Recognizing and Responding to COVID-19
The sudden appearance of COVID-19 and its rapid spread around the world has prompted a seismic shift in global health. Though the parameters of COVID-19 and its long-term impacts are yet to be known, HP+ has responded rapidly to requests to leverage the project’s decades of experience and global presence to support USAID’s pandemic response.
Ensuring a multisectoral response
Beyond supporting the newly launched Healthcare Federation of Liberia to coordinate an effective private sector response to the pandemic, HP+ is aiding COVID-19 response efforts in myriad ways across multiple levels. In Guatemala, the project is supporting the government to develop, resource, and manage a COVID-19 master response plan, including support for multisectoral efforts to coordinate and guide actors across sectors and levels. The project is also helping government leaders in Indonesia to use decentralized resources for their emergency response, with a goal of maintaining access to high-quality emergency antenatal care, facility delivery, and postnatal care services, while also reducing the risk of COVID-19 infection among pregnant women and neonates.
In West Africa, HP+ is supporting a multisectoral response across public and private spheres. In Burkina Faso, the project is working to strengthen the functioning of two Ministry of Health coordination and finance emergency response committees. HP+ is also providing financial support to strengthen the One Health electronic platform to ensure real-time data is used for effective policy implementation and decision-making. A recent HP+ analysis of Niger’s available equipment and supplies required to fight COVID-19 prompted a private foundation to donate handwashing supplies to 20 health facilities across the country, strengthening coordination between the public and private sectors in the country’s pandemic response.
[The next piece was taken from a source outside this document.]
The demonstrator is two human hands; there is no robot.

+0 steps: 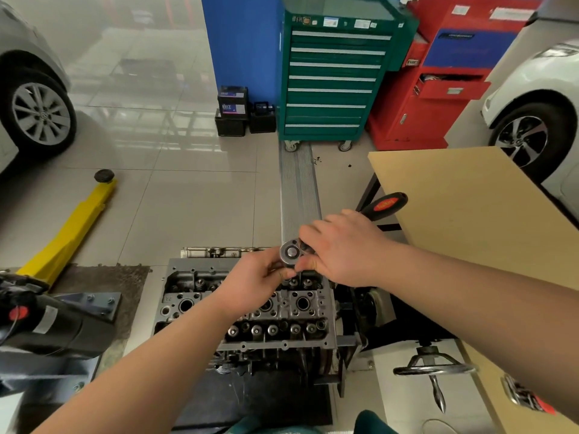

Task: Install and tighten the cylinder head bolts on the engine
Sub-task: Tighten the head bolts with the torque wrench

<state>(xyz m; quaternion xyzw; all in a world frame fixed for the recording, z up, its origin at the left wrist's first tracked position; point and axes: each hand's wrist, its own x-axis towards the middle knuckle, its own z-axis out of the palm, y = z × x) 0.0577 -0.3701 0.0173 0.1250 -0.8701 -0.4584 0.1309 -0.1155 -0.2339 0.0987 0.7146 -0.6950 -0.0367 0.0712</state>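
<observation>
Right hand [341,249] grips the ratchet [369,216] just above the head's [250,308] far edge, left hand [253,283] pinches under its round end. Can't see any bolts from here.

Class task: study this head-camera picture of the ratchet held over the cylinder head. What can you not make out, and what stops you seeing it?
1. Head view: the socket under the ratchet head, and any bolt it sits on, hidden by the left hand and right hand.
2. Part of the cylinder head top, covered by the left forearm.
3. The ratchet's shank, under the right hand.
4. The lettering on its handle: too small.
5. The far background: hazy.
</observation>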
Strengthening rapid response
Elsewhere, HP+ is supporting governments in their rapid response efforts and improve testing and contact tracing. In Honduras, HP+ is increasing lab capacity in the northern half of the country to decrease transport and testing times and assisting the Honduran government to create a Ventilator Task Force to optimize distribution and use of donated ventilators for the most severe cases. The project is also supporting the government’s rapid response team to more quickly identify, isolate, and test suspected cases and refer them to the formal health system.
In neighboring El Salvador, HP+ is helping to revise and update guidelines for infection prevention and control and supporting the Ministry of Health in its response plan; assessing technology capabilities within the surveillance unit to improve contact tracing; working with national authorities to update current procurement mechanisms and assess the supply chain; and supporting healthcare workers to identify staffing gaps and support stress relief approaches.
Supporting communities and vulnerable populations
HP+ is also supporting awareness raising activities and efforts to stem outbreaks among vulnerable populations. The project is helping Cambodia to monitor and evaluate a new cash transfer program to offer an expanded list of social assistance beneficiaries in light of the economic shock created by the pandemic. In Kenya, a network of local faith and community leaders, originally convened by HP+ to strengthen family planning, is now working with their district health department to reach communities on COVID-19 prevention and care-seeking efforts.
Engaging in global knowledge sharing
HP+’s technical expertise is already playing an important role in contributing to the health sector’s response to the pandemic, highlighting the need to take gender equity and impacts on the most vulnerable populations into consideration. Recently, HP+ modelers estimated the indirect impact of the pandemic on maternal and newborn health in India, Indonesia, Nigeria, and Pakistan over the next 12 months—finding the potential for catastrophic impacts on maternal and newborn deaths and stillbirths—and provided recommendations for countries to mitigate these potential consequences.
In addition, HP+ gender experts discussed the importance of taking gender into consideration within the pandemic response, noting that women may be disproportionately affected by reduced access to family planning services and increased rates of gender-based violence, and offered suggestions on ways to reduce these impacts. Another recent HP+-authored blog sets out policy recommendations to ensure essential services for women and girls are maintained during this and future pandemic responses.
These contributions, along with leveraging lessons learned in combating the tuberculosis epidemic over the past century to address COVID-19 using digital solutions, are informing discussions about the pandemic response in dynamic and innovative ways.
Although COVID-19 is an evolving global health threat, HP+ continues to support countries to make rapid, strategic policy implementation decisions and shifts in service delivery to ensure continuity of essential health services, aiding efforts to combat the pandemic with the aim of creating long-lasting, sustainable health systems worldwide.